Ancestry is teaming up with Gannett for a huge newspaper digitization project (PRESS RELEASE). “Ancestry, the leader in family history and consumer genetics, today announced its collaboration with Gannett Co., Inc., the largest local-to-national media company, to digitize more than 80 daily newspapers across the nation. Newspapers.com, an Ancestry business unit, and Gannett will provide a historical newspaper viewing experience complete with full text search, clipping and sharing features. Together, they expect to deliver more than 100 million full-page images of historical newspapers in a simple, easy-to-use online archive.”

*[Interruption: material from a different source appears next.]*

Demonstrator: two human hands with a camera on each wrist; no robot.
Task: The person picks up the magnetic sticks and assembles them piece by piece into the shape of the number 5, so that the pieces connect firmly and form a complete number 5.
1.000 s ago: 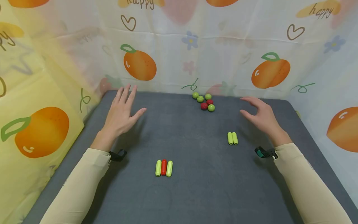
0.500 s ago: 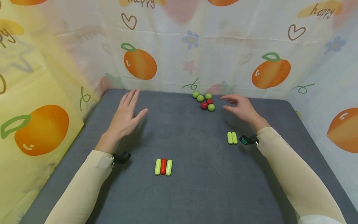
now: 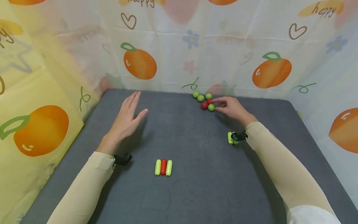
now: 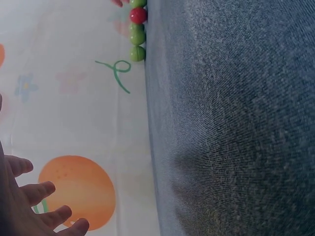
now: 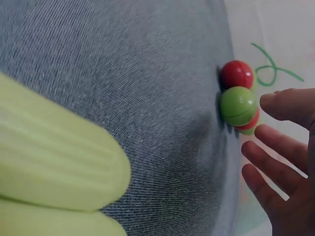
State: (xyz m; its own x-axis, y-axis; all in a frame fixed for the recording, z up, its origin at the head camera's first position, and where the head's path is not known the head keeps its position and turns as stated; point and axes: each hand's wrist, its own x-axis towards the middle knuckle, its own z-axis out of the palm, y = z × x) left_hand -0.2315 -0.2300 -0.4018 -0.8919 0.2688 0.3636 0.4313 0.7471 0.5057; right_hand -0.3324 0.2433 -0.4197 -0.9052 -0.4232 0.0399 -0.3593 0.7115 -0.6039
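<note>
At the table's far side lies a cluster of small glossy balls, several green and two red. My right hand (image 3: 231, 108) hovers at the cluster's right edge, thumb and fingers parted, beside the nearest green ball (image 3: 211, 107). In the right wrist view that green ball (image 5: 238, 105) sits past the thumb tip, with nothing between thumb and fingers. One red ball (image 3: 204, 105) touches it on the left; the other red ball (image 3: 209, 101) is just behind. My left hand (image 3: 125, 118) is held over the table's left side with straight fingers, holding nothing.
Two light-green rods (image 3: 230, 138) lie side by side below my right wrist, partly hidden by its strap. Nearer me, a red rod (image 3: 163, 167) lies between two more light-green rods (image 3: 169, 168). A printed curtain (image 3: 167, 37) hangs behind the grey table (image 3: 190, 193).
My right hand has moved left and forward, from the table's right side to the cluster of balls. My left hand has shifted only slightly. Balls and rods stay in place.
</note>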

Jason Scott and a bevy of valiant volunteers have have saved a huge collection of technical manuals. “A few of us tried to do a very rough, very hand-wavy job of determining what the total number of manuals was, because it sure as hell wasn’t 25,000. At the end we decided that it is definitely over 50,000 and it is probably as high as 75,000. So we rescued twice as many items as I was told the room contained. That’s fantastic.” So wonderful. What a great job.
The state of Indiana is getting more digitized newspapers. “29 reels of county newspapers dating from the 1850s to the 1930s will be digitized and available on the state’s online archive of historic newspapers, The Hoosier State Chronicles. Some of the papers include the Crawfordsville Journal, the Waynetown Banner, the Montgomery Journal and nine more titles. Though unrelated to this project, there are already 194 issues of the Crawfordsville Record available at the website, newspapers.library.in.gov.”